In the face of vehement neighborhood opposition and a permit denial by the Arlington County Board, the Virginia Department of Motor Vehicles yesterday withdrew its proposal to build a two-story facility in south Arlington.
Donald E. Williams, the commissioner of the state agency, told the board that the department will submit a scaled-down proposal but could not say when that would be.
Residents of the Arlington Heights area said they would oppose any expansion of DMV offices in their neighborhood. They said a large facility would increase traffic and parking problems and would pose safety hazards.
"Have mercy on us and do not impose another facility on us," said Fred Schuppe, one of about 50 residents who attended the meeting.
The site in dispute is on Glebe Road at Fifth Street. A DMV trailer there has offered limited service such as driver's license renewals for 20 years.
To offer full service to county residents and relieve crowding at its Alexandria and Baileys Crossroads offices, DMV proposed replacing the trailer with a $2 million, 12,000-square-foot building.

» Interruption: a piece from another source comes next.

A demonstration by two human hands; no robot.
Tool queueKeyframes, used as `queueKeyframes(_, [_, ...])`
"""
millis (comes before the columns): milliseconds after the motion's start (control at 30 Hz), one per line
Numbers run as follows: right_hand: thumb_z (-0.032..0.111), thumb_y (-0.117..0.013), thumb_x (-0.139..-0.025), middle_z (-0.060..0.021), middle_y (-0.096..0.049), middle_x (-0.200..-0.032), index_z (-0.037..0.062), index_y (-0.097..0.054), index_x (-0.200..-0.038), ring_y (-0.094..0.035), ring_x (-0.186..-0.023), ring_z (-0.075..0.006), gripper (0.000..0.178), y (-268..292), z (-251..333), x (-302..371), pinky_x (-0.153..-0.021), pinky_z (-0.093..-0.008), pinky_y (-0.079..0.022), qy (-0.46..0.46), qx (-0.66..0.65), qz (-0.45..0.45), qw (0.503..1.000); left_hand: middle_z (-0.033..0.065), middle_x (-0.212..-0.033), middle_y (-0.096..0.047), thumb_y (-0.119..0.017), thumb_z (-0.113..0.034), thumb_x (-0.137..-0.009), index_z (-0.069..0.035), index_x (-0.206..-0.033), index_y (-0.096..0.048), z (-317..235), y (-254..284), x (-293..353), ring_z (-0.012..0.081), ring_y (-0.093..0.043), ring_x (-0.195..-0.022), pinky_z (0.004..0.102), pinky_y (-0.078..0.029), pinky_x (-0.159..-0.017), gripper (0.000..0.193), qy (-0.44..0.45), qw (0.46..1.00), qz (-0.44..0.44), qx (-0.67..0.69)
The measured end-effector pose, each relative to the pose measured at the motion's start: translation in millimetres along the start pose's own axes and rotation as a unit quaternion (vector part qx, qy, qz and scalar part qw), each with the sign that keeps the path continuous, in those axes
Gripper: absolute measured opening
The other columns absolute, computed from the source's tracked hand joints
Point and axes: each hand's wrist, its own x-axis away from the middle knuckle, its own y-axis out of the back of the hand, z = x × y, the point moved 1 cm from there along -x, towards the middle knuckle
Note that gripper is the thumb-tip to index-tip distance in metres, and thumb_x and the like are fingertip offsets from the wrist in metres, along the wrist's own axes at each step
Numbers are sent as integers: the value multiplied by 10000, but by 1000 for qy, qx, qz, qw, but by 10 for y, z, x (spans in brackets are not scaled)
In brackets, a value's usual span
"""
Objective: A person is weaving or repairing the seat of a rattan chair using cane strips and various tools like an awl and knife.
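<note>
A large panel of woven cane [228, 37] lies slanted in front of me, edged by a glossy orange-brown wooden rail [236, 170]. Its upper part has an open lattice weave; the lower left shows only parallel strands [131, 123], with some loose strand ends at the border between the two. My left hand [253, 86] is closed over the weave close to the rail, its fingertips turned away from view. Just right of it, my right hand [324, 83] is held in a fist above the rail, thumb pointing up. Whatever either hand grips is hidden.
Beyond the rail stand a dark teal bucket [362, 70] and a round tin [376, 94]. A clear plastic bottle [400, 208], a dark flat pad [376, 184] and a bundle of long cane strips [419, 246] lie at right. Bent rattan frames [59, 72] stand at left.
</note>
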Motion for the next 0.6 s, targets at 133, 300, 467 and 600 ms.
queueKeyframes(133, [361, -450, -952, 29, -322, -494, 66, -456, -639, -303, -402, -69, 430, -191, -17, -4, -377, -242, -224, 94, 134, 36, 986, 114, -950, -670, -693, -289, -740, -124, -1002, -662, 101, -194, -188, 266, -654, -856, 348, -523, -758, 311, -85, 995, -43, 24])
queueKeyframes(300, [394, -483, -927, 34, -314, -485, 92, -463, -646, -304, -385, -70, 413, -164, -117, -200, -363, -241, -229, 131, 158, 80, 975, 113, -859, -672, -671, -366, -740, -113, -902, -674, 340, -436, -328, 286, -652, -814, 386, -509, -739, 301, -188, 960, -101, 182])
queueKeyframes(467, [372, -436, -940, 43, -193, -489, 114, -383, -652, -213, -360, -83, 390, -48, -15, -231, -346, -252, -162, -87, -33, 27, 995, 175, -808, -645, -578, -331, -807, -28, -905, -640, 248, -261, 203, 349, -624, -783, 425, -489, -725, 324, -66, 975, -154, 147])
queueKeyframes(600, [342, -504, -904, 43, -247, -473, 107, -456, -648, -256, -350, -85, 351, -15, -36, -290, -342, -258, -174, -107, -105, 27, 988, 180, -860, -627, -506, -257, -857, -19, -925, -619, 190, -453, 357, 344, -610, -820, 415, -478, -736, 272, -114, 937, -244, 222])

According to the DMV proposal, the facility would serve about 500 customers a day, twice the number being served at the present facility.

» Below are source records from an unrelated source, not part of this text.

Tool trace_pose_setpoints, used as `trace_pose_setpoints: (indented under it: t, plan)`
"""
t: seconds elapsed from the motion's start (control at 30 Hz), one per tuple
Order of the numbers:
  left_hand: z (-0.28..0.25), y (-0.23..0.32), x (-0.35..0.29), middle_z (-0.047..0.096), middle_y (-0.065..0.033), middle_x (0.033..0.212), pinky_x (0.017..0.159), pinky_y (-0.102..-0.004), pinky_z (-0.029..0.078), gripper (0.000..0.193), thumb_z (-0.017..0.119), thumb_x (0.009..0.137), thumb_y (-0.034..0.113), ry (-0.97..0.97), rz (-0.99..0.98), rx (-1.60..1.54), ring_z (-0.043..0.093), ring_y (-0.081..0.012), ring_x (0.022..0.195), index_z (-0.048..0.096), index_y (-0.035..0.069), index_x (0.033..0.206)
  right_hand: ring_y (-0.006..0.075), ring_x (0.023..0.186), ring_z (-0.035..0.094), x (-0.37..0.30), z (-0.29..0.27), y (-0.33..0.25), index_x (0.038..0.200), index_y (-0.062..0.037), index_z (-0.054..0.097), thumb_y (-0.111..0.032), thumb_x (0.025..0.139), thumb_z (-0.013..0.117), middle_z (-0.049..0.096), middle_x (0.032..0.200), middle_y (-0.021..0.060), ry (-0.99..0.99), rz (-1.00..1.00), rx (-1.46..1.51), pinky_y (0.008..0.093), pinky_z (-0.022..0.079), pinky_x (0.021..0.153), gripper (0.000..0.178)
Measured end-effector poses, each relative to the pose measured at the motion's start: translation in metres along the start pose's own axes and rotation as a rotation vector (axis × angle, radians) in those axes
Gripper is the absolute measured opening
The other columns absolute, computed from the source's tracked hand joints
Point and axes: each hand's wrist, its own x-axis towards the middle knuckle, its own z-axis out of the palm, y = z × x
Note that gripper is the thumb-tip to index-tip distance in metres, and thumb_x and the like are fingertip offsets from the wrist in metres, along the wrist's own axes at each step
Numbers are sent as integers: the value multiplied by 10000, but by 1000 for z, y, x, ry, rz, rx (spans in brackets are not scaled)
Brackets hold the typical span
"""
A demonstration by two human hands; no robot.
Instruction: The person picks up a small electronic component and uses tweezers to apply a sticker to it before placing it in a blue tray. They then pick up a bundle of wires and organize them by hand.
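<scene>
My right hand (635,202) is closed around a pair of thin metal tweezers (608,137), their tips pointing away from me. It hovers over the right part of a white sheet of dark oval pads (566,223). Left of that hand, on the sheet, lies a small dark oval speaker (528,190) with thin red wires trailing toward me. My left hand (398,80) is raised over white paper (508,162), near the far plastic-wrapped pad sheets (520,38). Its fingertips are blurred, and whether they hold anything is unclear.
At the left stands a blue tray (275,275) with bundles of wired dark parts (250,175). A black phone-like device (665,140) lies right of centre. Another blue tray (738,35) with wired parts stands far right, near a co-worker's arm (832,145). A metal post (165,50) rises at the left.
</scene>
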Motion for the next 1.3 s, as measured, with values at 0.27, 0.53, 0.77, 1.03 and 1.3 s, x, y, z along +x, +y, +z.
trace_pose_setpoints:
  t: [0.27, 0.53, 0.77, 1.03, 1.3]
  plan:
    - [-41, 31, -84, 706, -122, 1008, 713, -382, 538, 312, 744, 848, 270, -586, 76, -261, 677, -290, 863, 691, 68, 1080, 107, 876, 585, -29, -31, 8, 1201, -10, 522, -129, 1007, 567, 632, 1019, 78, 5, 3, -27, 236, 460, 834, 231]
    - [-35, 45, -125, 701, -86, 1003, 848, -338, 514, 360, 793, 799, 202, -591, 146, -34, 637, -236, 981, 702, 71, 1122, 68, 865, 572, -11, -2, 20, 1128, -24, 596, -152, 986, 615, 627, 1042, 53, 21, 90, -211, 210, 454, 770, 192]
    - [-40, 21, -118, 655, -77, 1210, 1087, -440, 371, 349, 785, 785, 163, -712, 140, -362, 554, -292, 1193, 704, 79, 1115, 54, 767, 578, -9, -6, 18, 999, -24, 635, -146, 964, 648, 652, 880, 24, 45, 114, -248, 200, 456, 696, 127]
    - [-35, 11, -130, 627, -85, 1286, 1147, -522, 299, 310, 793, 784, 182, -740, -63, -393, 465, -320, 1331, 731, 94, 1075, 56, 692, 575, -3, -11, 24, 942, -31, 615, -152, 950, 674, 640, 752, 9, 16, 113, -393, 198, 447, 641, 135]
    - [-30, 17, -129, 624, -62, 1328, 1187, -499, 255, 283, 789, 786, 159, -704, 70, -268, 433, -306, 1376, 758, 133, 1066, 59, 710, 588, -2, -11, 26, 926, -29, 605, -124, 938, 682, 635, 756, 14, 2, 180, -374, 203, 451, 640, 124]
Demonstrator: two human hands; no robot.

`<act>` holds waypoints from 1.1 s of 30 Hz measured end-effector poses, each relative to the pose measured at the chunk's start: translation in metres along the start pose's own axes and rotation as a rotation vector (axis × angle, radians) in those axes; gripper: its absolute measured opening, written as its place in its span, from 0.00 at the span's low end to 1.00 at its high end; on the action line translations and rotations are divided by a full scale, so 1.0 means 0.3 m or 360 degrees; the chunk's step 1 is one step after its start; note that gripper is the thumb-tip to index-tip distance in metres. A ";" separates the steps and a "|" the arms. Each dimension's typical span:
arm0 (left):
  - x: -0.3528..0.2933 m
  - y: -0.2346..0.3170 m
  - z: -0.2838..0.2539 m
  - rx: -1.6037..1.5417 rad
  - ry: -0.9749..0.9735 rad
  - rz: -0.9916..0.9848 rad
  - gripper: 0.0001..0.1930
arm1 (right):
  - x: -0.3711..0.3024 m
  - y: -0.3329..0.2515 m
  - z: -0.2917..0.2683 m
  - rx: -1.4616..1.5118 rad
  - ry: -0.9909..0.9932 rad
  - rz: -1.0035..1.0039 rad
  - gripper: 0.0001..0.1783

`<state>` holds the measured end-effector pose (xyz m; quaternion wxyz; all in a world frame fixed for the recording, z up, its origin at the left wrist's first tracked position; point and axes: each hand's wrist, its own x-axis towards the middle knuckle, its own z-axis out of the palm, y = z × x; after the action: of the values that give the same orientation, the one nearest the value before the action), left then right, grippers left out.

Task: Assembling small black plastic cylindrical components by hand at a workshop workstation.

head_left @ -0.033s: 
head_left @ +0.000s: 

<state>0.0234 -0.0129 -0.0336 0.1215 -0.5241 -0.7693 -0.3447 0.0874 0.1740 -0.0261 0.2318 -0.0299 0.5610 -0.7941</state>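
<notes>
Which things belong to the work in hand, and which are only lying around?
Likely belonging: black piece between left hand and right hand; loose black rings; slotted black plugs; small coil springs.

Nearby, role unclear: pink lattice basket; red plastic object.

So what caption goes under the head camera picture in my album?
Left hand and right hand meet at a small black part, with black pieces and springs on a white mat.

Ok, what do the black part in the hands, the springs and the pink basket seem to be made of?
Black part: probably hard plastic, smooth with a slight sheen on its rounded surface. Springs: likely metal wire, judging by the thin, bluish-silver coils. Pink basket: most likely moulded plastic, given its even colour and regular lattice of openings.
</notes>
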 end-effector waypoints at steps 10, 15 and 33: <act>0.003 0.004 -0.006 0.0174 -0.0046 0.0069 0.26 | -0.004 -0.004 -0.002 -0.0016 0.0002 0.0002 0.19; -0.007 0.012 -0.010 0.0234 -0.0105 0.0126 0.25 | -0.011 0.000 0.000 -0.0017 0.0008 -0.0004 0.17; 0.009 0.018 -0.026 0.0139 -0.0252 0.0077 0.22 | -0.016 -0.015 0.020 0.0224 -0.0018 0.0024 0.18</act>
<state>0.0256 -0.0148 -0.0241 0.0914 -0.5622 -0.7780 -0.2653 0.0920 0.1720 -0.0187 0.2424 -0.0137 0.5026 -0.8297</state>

"I've been giving excuses for not having a facility here," said Williams. "I've been telling people there's light at the end of the tunnel."
Williams said DMV will draw up plans for a one-story, 6,000-square- foot building. DMV, as a state agency, does not have to submit to county planning procedures, but did so voluntarily in this case.

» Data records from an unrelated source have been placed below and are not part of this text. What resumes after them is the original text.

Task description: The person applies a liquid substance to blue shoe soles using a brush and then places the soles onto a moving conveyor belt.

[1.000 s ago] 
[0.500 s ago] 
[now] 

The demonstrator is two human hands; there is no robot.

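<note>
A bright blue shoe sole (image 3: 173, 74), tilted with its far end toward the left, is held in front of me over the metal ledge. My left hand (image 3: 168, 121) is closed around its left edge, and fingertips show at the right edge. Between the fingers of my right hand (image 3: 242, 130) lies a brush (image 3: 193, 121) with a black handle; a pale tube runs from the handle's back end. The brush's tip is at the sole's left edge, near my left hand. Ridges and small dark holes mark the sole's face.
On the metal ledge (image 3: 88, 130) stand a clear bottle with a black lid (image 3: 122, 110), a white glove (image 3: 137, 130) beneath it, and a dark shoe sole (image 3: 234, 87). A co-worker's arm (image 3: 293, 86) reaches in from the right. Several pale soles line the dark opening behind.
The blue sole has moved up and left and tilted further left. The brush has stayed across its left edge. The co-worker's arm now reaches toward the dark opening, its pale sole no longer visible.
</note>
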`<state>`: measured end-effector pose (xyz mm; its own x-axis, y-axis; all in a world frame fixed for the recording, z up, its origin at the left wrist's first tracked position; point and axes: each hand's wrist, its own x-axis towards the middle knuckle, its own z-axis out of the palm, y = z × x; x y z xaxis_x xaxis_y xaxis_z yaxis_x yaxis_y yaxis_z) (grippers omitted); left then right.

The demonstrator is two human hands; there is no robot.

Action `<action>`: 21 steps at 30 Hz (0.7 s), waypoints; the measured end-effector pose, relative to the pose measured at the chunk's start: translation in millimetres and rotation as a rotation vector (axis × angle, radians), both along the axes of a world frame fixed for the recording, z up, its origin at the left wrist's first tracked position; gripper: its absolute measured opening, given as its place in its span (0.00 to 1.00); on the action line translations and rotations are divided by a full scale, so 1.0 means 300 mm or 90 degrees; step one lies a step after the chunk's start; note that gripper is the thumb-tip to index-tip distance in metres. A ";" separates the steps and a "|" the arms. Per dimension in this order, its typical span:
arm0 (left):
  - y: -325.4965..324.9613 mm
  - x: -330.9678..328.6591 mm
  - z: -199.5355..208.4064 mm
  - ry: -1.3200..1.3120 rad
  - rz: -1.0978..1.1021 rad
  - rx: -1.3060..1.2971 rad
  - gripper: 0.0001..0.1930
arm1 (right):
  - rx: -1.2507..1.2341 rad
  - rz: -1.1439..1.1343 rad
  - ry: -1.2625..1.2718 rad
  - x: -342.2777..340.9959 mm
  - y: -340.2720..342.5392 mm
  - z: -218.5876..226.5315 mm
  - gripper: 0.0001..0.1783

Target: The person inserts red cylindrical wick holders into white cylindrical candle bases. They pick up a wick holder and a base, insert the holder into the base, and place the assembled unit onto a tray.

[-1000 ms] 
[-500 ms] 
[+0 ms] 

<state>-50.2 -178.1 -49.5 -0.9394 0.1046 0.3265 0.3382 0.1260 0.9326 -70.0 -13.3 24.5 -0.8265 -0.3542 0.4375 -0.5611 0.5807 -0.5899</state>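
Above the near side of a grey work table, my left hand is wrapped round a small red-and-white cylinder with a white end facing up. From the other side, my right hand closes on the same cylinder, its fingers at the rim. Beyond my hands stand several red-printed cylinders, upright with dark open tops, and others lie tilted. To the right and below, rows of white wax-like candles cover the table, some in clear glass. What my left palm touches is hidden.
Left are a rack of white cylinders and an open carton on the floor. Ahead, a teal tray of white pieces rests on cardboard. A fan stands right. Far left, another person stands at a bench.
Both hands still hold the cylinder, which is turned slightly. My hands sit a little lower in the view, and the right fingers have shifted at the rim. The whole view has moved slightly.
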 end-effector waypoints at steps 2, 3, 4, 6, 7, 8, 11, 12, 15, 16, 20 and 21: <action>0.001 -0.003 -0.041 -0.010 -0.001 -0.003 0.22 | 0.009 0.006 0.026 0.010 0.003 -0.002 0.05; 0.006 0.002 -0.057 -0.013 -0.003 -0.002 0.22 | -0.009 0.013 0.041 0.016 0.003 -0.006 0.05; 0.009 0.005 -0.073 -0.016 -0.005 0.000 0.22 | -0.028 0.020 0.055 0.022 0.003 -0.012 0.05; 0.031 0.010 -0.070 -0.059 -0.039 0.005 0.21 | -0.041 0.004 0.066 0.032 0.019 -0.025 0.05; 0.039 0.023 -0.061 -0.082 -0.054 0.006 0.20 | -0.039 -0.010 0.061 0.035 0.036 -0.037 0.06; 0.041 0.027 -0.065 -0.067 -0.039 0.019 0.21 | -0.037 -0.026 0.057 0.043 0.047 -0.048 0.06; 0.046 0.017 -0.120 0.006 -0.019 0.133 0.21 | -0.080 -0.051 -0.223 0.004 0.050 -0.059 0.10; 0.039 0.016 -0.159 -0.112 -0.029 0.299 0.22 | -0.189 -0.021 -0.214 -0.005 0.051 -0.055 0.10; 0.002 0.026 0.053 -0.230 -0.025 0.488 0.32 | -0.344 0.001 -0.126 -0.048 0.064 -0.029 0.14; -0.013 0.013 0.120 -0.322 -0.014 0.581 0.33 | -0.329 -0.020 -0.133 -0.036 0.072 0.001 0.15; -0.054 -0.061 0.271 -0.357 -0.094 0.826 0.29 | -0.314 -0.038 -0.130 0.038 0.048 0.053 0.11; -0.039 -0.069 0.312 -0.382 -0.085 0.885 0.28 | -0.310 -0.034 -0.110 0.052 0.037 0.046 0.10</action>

Williams left open whether the agency would go ahead and build a smaller facility if the neighborhood continues to object. "It's kind of hard to say you'll totally back down," he said. "I'm hoping it can be resolved."
One suggestion that will be studied is whether space at the new county building under construction can be given to the agency for vehicle registration.
County board member John G. Milliken made the proposal, noting that residents must go to county offices each year to get vehicle decals and that the two functions might be combined. If space could be provided in the new county building, there would be less pressure to expand the current DMV facility, Milliken said.
In other action, the board denied a proposal to build a 12-story, 120-unit apartment building on the edge of Rosslyn because the project would violate county land-use policies calling for building heights to taper downward away from Metro stops. The building also would have increased development pressures on the nearby Colonial Terrace neighborhood, said board members.
The board also postponed for six months consideration of a plan to rezone part of a triangular block in the Clarendon area to purchase it for a park. The plan had been questioned by some area residents who said the park would be used mainly by office workers.